→ Work to be completed
Find all lines below containing the string "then" and return them.

-=-=-=-=-

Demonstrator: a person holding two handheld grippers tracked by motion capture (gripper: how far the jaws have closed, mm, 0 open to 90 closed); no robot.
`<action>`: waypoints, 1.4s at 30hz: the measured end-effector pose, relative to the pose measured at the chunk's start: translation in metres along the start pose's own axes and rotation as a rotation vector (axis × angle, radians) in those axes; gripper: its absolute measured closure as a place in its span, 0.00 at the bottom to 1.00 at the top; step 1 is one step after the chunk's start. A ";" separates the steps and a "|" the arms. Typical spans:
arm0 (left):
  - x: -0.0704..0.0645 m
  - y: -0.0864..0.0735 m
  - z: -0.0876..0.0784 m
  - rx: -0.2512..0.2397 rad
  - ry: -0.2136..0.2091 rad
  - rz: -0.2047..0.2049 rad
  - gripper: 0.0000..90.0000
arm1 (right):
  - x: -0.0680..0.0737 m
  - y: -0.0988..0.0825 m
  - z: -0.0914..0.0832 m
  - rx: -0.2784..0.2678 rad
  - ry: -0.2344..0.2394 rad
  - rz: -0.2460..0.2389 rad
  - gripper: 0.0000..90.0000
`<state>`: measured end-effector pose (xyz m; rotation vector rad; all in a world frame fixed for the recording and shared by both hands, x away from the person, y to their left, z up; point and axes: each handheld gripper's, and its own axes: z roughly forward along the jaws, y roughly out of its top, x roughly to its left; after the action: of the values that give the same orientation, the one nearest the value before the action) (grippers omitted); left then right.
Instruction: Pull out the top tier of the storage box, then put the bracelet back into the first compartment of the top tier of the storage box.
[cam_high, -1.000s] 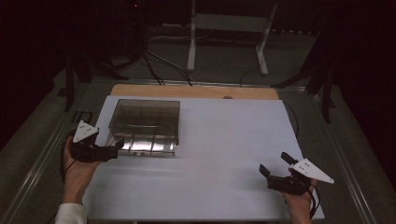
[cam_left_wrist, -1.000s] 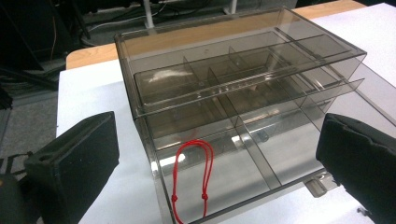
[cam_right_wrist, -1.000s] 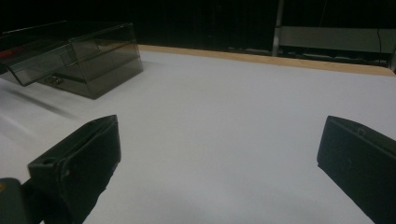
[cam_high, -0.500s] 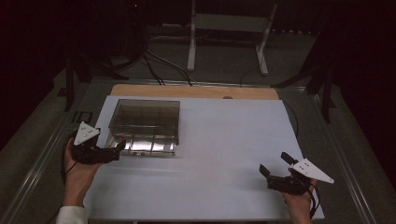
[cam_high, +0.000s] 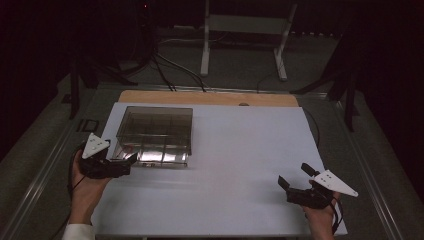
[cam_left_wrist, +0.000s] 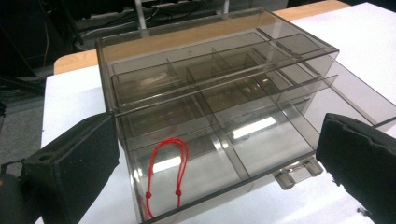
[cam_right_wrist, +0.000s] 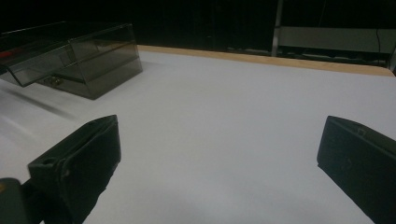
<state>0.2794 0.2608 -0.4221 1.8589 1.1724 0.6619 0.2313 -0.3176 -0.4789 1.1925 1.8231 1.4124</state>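
Both claws gape empty; our left claw (cam_left_wrist: 212, 154) faces the smoky drawer box (cam_left_wrist: 219, 98) just ahead, its lower drawer (cam_left_wrist: 224, 154) pulled out, red cord (cam_left_wrist: 166, 172) inside. We should approach squarely.

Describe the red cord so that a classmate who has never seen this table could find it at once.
Start at the white table and find the smoky clear drawer box on its left side, just ahead of the left gripper. The bottom drawer is pulled out; in its front left compartment lies the red cord, a thin knotted loop and the one brightly coloured thing among see-through compartments.
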 end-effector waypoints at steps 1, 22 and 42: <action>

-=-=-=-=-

→ Task response
`<state>`: measured end-effector pose (xyz m; rotation vector rad; all in a world frame fixed for the recording and shared by both hands, x away from the person, y to their left, z up; point and axes: each handheld gripper's, and its own axes: z roughly forward along the jaws, y roughly out of its top, x roughly to its left; after the action: of the values that give the same orientation, the one nearest the value before the action) (grippers omitted); left then right.
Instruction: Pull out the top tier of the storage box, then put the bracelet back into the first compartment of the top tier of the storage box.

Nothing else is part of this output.